Attempting to gain analytical understanding of the inductive biases of neural networks and how their generalization performance varies with training sample size, I tried studying neural networks in the limit where they behave as linear functions of their parameters (NTK regime). Working with Abdul Canatar and Cengiz Pehlevan, we used the replica method from statistical physics to calculate expected test error for kernel regression models. We showed that the resulting theory accurately predicts learning curves for wide neural networks in the kernel regime. By solving a data-distribution dependent kernel eigenvalue problem, we showed that kernel eigenfunctions with large eigenvalues are estimated most rapidly as sample size increases. This theory provided a notion of inductive bias for kernel regression, defining what kinds of tasks can be learned most quickly for a given kernel and data distribution.
Recently I extended this kernel generalization model with Alex Atanasov and Cengiz Pehlevan to study gradient descent dynamics and finite width. The resulting theory can be used to derive compute optimal scaling laws where model size and training time can be chosen optimally under a compute budget.
Dynamical mean field theory (DMFT) is a heuristic physics method for computing autocorrelation functions of high dimensional disordered dynamical systems. Using this method, we derive self-consistent equations for the evolution of a neural network’s neural tangent kernel and give a numerical procedure to approximately solve the dynamics. We study these dynamics across different richness scales \(\gamma_0\) which quantify the amount of feature learning performed during training.
With Lorenzo Noci, Mufan Bill Li, Boris Hanin and Cengiz Pehlevan, we studied large depth residual networks and their dynamics at infinite width and depth. Ordinary parameterizations of ResNets do not achieve consistent dependence on hyperparameters across depths, but we showed that under a certain scaling of the parameters and learning rates, the network can exhibit consistent optimal hyperparameters across both widths and depths.
We also used DMFT methods to analyze the asymptotic convergence to the limiting dynamics. The convergence in width and depth commute for any finite training times.
With Hamza Chadhry and Cengiz Pehlevan, I worked out similar DMFT limits for transformer models with self attention layers. We identified different ways of taking infinite limits including taking the dimension per head to infinity or the number of heads to infinity. We showed that the infinite dimension per head limits causes attention heads to collapse to the same dynamics, while the infinite head limit maintains diversity across attention heads. We also investigate different types of infinite depth limits in these models.

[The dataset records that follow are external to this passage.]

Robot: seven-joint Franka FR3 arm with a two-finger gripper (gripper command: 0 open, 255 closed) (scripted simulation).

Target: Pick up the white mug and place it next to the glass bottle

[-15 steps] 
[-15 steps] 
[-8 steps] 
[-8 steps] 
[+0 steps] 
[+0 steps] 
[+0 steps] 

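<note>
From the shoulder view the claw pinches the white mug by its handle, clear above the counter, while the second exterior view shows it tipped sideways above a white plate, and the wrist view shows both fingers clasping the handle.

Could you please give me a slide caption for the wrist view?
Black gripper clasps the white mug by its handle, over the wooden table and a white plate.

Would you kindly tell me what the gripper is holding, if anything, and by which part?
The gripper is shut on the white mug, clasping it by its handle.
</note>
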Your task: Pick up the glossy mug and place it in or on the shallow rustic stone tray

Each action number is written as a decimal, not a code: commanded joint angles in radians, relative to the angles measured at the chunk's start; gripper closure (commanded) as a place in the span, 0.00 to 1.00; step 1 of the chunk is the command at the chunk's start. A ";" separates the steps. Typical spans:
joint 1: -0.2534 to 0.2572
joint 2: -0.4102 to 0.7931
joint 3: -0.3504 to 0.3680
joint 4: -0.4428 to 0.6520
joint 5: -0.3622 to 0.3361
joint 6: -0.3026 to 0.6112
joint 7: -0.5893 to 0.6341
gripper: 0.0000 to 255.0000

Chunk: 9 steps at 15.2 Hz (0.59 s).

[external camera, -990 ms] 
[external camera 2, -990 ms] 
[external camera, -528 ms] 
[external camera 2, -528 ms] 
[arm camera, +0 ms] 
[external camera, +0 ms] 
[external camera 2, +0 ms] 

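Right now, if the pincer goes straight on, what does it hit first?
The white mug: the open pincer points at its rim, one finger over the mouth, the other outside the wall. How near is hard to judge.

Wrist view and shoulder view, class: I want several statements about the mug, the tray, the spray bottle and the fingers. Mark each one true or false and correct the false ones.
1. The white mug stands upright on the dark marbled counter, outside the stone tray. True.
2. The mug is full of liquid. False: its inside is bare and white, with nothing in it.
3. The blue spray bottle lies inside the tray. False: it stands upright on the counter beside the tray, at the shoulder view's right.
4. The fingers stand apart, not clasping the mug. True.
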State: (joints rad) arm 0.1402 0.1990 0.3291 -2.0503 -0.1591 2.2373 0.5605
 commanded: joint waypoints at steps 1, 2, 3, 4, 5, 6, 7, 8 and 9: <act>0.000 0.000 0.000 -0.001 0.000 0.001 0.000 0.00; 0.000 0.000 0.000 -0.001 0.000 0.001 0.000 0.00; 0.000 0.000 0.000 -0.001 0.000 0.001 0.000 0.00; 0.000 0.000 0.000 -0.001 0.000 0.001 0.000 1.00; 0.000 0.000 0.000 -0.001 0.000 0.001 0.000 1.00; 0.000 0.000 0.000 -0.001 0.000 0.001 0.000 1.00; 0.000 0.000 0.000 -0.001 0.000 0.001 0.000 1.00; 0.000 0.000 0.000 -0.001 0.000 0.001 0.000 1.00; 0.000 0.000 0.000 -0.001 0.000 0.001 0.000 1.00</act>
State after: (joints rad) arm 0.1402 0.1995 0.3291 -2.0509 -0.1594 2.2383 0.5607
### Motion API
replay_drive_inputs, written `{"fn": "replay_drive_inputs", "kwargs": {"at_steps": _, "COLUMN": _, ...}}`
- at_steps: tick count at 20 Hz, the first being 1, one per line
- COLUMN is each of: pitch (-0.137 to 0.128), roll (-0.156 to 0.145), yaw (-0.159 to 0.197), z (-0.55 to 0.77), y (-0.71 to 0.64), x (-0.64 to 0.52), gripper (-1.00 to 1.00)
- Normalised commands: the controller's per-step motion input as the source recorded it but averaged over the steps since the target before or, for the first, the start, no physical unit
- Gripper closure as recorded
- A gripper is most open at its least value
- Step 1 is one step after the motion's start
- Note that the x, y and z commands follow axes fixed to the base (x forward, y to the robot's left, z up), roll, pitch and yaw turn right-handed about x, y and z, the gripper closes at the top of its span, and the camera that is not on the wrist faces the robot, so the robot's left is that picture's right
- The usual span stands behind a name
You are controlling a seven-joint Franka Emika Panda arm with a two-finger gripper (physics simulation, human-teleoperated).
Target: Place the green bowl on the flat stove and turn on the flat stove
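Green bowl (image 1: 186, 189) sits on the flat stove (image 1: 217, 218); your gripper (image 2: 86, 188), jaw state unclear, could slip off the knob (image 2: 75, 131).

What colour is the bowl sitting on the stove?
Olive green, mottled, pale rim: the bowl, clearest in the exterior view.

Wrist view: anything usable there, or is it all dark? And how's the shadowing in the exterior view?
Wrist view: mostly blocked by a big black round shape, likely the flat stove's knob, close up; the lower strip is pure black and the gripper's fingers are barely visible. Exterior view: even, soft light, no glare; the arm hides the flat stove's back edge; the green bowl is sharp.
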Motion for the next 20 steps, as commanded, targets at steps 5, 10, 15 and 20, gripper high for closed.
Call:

With Paul Masset, Henry Kuo and Cengiz Pehlevan we studied how the structure of feature maps, policy, learning rate, discount factor all influence the learning dynamics of value estimation in high dimensions.
With Alex Atanasov, I studied how networks from small initialization could still effectively be kernel machines but with a kernel that has adapted to the statistics of the training data. We realized that if the kernel adapts to the data early on while small in overall scale, then the neural network will essentially be a kernel regression solution with that final kernel. We call this phenomenon silent alignment and illustrate it below by plotting RKHS norm for a deep linear NTK over the space of linear functions \(\beta\).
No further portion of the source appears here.